### Work instructions
Go through the following data and transcribe exactly the stretch of lines from the one holding "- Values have" to the one holding "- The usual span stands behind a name", both included.
BEGIN Data for the task
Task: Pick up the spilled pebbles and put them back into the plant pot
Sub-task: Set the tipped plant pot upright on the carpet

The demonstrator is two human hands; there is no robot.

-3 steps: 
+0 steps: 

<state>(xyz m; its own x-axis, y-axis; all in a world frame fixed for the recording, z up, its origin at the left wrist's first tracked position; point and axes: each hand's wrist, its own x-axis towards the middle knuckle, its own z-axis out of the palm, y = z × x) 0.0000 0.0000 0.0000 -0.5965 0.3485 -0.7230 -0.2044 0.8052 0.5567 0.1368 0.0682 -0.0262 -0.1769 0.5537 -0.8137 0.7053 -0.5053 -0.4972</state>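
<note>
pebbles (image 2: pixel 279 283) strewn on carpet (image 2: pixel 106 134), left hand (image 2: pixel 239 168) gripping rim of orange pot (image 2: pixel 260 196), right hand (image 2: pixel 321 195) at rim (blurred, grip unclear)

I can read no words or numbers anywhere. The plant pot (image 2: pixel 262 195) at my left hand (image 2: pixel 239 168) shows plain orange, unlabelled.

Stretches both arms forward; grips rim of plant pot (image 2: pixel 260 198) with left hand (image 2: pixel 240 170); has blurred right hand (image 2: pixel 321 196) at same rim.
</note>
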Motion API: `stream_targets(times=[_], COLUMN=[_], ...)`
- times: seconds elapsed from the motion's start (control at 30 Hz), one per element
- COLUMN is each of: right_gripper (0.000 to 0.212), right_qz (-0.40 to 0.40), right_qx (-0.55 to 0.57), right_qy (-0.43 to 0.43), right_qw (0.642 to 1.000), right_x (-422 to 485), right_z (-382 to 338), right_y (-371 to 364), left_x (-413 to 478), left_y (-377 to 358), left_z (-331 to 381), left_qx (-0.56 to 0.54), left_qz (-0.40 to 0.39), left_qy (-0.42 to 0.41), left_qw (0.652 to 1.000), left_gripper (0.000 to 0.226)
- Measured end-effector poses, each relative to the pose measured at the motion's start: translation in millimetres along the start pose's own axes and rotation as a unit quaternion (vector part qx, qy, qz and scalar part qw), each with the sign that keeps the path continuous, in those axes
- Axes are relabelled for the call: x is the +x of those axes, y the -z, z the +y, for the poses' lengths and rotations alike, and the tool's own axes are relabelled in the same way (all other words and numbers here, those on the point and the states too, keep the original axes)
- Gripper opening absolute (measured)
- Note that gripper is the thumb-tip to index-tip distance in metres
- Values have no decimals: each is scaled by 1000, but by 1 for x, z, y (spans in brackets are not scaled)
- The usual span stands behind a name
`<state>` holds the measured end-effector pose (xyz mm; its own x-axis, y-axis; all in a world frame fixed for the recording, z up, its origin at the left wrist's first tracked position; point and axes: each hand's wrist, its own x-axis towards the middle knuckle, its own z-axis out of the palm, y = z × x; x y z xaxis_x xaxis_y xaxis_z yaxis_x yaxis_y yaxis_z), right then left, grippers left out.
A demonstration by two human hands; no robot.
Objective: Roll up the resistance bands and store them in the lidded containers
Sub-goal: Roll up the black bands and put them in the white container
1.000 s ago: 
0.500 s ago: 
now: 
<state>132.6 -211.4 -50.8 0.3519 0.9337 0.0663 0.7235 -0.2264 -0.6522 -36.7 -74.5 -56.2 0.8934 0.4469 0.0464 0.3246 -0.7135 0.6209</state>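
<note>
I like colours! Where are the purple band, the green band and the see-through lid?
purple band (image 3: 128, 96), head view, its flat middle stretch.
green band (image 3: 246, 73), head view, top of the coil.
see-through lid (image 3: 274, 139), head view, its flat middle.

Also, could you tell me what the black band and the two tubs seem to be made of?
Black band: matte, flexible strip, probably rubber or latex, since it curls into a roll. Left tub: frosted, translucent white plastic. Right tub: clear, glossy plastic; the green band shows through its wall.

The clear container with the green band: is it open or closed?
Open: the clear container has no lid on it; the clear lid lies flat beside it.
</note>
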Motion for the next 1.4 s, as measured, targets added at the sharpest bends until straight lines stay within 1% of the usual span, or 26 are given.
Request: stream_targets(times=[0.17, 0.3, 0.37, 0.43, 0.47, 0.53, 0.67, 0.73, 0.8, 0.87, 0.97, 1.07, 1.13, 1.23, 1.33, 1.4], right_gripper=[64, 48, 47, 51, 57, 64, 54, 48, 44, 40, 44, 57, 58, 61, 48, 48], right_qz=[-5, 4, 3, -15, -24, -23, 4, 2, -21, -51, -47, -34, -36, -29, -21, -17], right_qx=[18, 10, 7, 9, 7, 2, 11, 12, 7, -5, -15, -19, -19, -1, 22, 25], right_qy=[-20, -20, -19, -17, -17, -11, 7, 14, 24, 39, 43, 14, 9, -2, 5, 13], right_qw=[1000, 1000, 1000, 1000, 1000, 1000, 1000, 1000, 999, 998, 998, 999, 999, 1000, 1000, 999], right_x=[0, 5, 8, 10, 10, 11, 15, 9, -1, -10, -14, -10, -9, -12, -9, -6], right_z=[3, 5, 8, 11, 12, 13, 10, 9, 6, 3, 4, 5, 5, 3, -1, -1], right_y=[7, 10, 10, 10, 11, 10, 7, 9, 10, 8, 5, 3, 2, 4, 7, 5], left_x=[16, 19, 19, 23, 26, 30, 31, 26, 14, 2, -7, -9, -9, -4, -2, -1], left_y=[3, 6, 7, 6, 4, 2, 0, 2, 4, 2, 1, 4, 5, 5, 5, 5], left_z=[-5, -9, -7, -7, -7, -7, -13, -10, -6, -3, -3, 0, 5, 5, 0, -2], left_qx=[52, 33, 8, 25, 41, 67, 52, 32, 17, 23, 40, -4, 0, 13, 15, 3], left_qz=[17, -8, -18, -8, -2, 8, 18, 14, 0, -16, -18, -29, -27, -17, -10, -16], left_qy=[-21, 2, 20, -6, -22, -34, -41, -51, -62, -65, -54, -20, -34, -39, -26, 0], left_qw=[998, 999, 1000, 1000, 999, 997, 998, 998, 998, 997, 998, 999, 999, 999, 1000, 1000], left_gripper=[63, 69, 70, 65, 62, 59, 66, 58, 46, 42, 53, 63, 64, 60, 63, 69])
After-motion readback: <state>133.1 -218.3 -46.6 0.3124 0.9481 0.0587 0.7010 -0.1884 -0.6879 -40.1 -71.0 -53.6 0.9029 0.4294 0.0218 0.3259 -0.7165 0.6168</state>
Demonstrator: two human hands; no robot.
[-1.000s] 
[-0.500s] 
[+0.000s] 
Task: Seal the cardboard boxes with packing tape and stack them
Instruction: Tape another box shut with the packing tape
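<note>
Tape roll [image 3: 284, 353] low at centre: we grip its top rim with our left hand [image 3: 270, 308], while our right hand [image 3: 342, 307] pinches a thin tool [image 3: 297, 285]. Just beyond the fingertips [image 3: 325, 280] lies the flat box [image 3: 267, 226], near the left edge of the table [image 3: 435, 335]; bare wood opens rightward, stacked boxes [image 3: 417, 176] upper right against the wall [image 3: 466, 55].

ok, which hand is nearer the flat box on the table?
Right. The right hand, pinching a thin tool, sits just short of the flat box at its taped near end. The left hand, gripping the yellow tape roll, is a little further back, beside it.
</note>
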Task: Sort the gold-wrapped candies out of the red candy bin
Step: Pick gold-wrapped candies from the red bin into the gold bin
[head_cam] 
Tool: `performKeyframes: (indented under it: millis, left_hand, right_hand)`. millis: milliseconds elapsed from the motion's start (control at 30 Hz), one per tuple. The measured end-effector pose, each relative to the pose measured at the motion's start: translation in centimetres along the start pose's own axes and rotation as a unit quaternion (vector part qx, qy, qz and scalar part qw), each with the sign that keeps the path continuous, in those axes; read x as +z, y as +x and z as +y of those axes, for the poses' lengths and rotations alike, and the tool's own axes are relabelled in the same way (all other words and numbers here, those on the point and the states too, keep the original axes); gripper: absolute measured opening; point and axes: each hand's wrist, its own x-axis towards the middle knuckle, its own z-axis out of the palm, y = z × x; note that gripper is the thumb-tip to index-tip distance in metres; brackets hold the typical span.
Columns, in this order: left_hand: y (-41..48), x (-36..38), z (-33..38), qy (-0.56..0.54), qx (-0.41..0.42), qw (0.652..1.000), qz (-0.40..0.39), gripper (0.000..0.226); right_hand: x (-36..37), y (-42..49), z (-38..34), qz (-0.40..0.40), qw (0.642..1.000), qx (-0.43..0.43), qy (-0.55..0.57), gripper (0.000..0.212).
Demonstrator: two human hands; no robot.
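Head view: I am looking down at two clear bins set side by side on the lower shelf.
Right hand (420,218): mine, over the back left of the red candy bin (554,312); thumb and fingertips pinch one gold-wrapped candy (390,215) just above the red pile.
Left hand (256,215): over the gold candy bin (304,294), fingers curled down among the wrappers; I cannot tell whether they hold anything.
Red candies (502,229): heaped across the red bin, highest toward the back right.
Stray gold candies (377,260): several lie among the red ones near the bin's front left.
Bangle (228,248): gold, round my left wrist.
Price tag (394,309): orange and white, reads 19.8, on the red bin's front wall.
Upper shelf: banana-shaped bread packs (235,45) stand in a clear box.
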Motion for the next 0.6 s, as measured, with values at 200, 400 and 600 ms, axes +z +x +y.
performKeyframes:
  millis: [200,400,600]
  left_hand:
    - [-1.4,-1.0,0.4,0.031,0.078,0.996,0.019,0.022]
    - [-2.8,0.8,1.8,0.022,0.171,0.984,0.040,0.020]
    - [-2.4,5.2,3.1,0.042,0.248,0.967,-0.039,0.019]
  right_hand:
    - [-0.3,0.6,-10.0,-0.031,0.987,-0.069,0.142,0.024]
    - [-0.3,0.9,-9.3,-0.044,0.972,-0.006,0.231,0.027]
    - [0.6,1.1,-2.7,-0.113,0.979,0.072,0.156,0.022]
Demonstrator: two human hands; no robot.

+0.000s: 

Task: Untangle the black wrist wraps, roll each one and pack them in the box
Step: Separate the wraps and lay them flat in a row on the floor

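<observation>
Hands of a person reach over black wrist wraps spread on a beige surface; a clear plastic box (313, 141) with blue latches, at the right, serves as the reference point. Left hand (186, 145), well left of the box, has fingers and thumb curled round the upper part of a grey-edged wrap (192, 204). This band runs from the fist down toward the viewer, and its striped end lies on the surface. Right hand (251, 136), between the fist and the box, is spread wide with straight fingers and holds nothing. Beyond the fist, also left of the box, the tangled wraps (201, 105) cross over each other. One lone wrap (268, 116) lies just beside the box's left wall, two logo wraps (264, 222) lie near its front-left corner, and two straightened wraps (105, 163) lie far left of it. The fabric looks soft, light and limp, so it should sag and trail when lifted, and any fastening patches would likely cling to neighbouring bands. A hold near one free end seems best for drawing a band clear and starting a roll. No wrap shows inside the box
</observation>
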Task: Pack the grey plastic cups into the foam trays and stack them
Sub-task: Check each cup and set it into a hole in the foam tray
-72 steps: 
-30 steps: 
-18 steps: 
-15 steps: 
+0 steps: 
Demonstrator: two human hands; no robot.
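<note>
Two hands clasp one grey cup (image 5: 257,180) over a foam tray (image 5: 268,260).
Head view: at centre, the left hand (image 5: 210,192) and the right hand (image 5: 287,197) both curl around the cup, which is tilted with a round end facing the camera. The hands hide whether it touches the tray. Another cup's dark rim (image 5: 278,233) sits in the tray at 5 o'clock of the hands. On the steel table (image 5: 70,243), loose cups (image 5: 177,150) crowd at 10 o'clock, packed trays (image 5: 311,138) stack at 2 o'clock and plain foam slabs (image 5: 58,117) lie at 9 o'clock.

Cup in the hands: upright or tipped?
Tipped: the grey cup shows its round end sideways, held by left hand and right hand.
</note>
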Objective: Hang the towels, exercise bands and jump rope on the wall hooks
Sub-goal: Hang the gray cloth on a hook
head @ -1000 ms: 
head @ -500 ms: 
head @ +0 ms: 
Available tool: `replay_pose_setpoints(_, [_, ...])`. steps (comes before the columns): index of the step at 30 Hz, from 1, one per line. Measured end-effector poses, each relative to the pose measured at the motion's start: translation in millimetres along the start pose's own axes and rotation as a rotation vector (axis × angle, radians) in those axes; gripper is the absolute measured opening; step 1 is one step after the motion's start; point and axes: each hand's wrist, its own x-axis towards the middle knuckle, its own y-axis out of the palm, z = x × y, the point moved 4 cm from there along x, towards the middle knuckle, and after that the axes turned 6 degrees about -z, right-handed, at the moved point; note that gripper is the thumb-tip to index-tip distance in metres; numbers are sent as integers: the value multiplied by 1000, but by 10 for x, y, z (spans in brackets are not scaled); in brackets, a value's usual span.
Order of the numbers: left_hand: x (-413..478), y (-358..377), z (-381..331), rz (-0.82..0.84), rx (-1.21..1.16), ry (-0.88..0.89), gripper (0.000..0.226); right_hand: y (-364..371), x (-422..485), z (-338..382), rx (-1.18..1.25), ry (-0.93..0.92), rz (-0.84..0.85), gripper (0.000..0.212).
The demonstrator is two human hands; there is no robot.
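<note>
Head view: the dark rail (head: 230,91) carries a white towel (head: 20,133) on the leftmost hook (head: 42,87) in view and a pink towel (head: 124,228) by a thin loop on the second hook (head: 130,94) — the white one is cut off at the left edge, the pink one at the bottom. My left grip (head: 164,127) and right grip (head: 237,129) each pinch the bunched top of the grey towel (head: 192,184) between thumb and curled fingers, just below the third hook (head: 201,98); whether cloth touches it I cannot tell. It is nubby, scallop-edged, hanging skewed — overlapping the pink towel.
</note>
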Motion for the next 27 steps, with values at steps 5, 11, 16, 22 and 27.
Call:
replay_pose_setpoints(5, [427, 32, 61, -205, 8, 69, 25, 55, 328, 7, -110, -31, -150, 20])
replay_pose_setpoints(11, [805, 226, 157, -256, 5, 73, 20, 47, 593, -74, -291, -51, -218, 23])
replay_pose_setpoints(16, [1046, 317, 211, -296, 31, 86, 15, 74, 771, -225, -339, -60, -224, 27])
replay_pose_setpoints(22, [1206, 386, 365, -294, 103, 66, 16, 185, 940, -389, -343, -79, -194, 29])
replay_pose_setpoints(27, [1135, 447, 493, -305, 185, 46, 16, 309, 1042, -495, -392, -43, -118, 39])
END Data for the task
### Response
- Values have no decimals: each is scaled by 1000, but by 1 for x, z, y (spans in brackets are not scaled)
- The usual span stands behind a name

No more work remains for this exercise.